───── RECORDS SUPPLIED

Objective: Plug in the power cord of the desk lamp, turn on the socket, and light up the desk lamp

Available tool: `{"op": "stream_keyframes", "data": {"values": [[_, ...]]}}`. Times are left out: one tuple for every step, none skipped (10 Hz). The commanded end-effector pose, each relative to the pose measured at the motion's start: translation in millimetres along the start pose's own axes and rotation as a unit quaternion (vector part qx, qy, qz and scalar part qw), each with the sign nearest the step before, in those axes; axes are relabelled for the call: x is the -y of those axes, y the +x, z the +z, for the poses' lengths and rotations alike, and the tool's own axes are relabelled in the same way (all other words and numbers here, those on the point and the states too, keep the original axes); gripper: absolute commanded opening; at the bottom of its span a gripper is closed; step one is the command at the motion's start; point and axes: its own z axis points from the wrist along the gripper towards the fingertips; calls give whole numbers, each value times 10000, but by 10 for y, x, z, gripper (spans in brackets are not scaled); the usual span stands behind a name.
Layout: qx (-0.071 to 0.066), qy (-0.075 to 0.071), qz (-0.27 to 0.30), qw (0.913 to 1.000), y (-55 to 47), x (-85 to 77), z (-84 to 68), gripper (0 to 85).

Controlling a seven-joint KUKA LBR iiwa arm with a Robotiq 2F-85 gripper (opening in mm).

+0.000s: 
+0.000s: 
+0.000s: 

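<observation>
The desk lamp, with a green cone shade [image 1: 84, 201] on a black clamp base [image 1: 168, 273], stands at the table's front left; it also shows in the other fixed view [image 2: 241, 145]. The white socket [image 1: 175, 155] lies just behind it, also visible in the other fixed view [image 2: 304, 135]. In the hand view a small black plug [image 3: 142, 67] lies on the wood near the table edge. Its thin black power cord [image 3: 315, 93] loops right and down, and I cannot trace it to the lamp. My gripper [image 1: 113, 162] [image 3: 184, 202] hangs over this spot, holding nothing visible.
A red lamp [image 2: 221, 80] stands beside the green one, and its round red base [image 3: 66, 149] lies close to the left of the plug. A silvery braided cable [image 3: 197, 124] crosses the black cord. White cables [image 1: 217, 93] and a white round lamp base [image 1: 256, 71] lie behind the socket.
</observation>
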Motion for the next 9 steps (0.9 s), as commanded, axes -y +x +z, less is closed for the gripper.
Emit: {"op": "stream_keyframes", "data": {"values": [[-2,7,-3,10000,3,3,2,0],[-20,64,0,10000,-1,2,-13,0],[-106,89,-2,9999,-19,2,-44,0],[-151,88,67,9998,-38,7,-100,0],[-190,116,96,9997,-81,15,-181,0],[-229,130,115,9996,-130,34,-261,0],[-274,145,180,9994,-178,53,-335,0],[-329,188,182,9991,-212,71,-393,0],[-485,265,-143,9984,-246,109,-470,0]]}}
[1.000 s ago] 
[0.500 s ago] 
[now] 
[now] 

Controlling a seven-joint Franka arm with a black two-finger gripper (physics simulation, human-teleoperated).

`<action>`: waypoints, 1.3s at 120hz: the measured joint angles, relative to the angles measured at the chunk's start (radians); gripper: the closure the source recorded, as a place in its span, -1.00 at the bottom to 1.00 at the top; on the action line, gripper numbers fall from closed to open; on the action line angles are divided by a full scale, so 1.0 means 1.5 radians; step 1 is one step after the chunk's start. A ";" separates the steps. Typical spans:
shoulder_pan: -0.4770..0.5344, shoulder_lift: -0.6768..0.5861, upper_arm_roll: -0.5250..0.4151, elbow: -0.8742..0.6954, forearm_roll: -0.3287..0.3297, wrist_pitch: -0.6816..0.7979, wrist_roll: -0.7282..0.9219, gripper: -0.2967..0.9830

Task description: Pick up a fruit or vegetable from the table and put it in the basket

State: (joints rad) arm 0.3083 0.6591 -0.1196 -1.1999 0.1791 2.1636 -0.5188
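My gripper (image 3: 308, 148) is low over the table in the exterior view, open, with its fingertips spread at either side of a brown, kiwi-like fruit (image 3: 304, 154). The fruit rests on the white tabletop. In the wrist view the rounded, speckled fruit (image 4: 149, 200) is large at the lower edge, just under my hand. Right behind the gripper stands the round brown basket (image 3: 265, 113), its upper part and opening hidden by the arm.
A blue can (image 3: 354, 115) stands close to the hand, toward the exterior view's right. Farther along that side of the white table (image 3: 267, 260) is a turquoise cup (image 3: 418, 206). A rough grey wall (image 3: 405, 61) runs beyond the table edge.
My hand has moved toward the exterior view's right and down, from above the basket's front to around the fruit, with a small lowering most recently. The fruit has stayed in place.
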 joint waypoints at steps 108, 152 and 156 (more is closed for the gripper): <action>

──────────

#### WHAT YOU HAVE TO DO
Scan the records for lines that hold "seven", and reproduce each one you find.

#### EXERCISE ANSWER
Controlling a seven-joint KUKA LBR iiwa arm with a Robotiq 2F-85 gripper (opening in mm).
Controlling a seven-joint Franka arm with a black two-finger gripper (physics simulation, human-teleoperated).

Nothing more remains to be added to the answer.